Lindsey Vonn se plantea dejar de competir de inmediato

Lindsey Vonn decidirá en los próximos días si sigue compitiendo o se retira definitivamente, después de que sus limitaciones físicas se hayan evidenciado este fin de semana en Cortina d'Ampezzo

Lindsey Vonn, cabizbaja tras quedar eliminada del super G de Cortina d'Ampezzo.
Lindsey Vonn, cabizbaja tras quedar eliminada del super G de Cortina d'Ampezzo.

Un ‘clic’ ha sonado este mediodía en la cabeza de Lindsey Vonn tras no poder acabar el super G de Cortina d’Ampezzo, en el mismo escenario donde pisó su primer podio de la Copa del Mundo hace 15 años. La ironía del destino ha querido escenificar el relevo de dos campeonas estadounidenses. Mientras Vonn se quedaba en un rincón a media pista, cabizbaja tras saltarse una puerta y quedar eliminada, a Mikaela Shiffrin le quedaban veinte minutos para hacerse con la victoria en el super G (ha ganado los tres en los que ha tomado parte). 23 años contra 34.

El adiós de Lindsey Vonn en Cortina 

Tras anunciar que volvía a competir en las pruebas de velocidad de St. Anton, canceladas por mal tiempo y recuperado el descenso en la estación de los Dolomitas, este fin de semana era muy importante para la campeona de Minnesota. Sus sensaciones le permitirían calibrar hasta qué punto sería capaz de igualar o batir el récord de victorias en la Copa del Mundo de Ingemar Stenmark (86). Le falta cuatro para empatar. Pero ni las sensaciones ni los resultados han sido buenos.

Mantiene el talento; falta la garra

Decimoquinta en el primer descenso, se la vio agarrotada y temerosa. Normal después de no competir en nueve meses. El sábado, en el segundo descenso, ganó seis plazas para acabar novena. Pero las vibraciones tampoco fueron buenas. No ha perdido un ápice de talento pero le falta el empuje y decisión de las ganadoras.

El super G de hoy era una puerta a la esperanza. Carrera más técnica, podría encontrar ahí un atisbo de luz. Pero tampoco. Abandono en la Olympia delle Tofane, donde ha ganado doce veces, seis super G y otros tantos descensos.

Sofia Goggia le entrega un ramo de flores. Instantes después, lejos de las cámaras, Vonn rompería a llorar.
Sofia Goggia le entrega un ramo de flores. Instantes después, lejos de las cámaras, Vonn rompería a llorar.

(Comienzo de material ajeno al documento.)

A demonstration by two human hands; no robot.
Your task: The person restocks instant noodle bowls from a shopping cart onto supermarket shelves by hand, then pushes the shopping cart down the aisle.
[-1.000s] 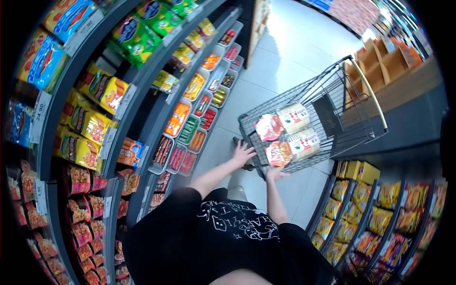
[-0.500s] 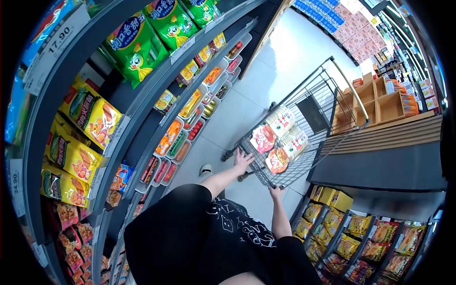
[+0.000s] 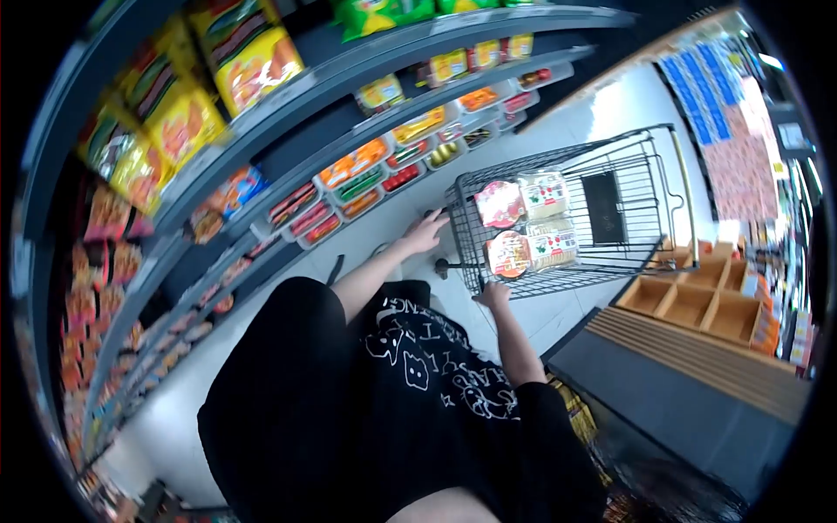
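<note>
A wire shopping cart [image 3: 558,281] stands in front of me, its near end toward my body. My left hand [image 3: 425,234] is beside the left corner of that end, with its fingers stretched and apart. At the right corner, my right hand [image 3: 494,296] is closed on the cart's wire edge. Inside the cart lie two packs of stacked round items, one with a pink-red lid [image 3: 500,204] and the other with an orange-red lid [image 3: 508,254], both with pale, see-through sides.
Curved shelves [image 3: 340,113] with yellow and green bags and small trays of wrapped snacks run along the left. A wooden divided display [image 3: 684,305] tops a dark counter [image 3: 654,383] at the right. Stacked blue and pink boxes [image 3: 737,166] stand farther back.
The view has turned, so the shelves and cart appear rotated. My right hand, spread at first, has closed on the cart's edge. My left hand stays open near the other corner.
</note>
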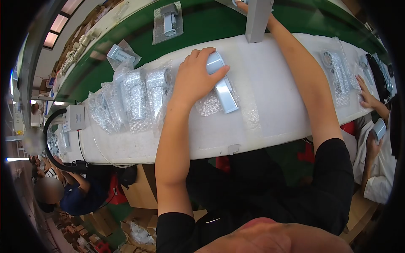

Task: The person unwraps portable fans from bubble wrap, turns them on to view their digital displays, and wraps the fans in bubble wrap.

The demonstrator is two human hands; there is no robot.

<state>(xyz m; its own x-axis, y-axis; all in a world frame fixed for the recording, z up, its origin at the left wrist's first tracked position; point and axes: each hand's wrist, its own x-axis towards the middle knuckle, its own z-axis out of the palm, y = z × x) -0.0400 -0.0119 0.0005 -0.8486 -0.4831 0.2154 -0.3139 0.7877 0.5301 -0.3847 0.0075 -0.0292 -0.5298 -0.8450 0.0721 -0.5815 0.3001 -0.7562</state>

Se ha quedado por unos momentos pensativa en la pista hasta que ha decidido bajar hasta meta, aguantar el tirón, saludar sonriendo a los casi cincuenta mil aficionados congregados y agradecer el ramo de flores que le ha ofrecido Sofia Goggia. Lejos ya de las cámaras su rostro se ha ensombrecido y han aflorado las primeras lágrimas. Nadia Fanchini estaba cerca y ha comentado que “la he visto llorar. Me dijo que todo iba bien pero su abatimiento se palpaba; ha sido un duro golpe para ella”.

Llegar al límite

Minutos después, ante la prensa, ha admitido que las molestias físicas le afectan más de lo que había previsto hasta el punto de plantearse si colgar los esquís de manera inmediata. “He llegado a lo máximo que puede soportar mi cuerpo, que me impide hacer lo que quiero. No soy capaz de esquiar como yo sé y como yo quiero. Hoy no he podido aguantar.El dolor en la rodilla es muy intenso. No sé qué pensar ni qué hacer. Ahora mismo no estoy segura de ir a Garmisch (descenso el sábado 26 y super G domingo 27). Ni tampoco estoy seguro de seguir esquiando. Los próximos días reflexionaré sobre todo esto por si hay que tomar decisiones difíciles”, ha manifestado Vonn.

Le han pedido su opinión sobre el progreso de Mikaela Shiffrin en las carreras de velocidad y ha dicho que “es genial que haya otra estadounidense en lo más alto del podio”.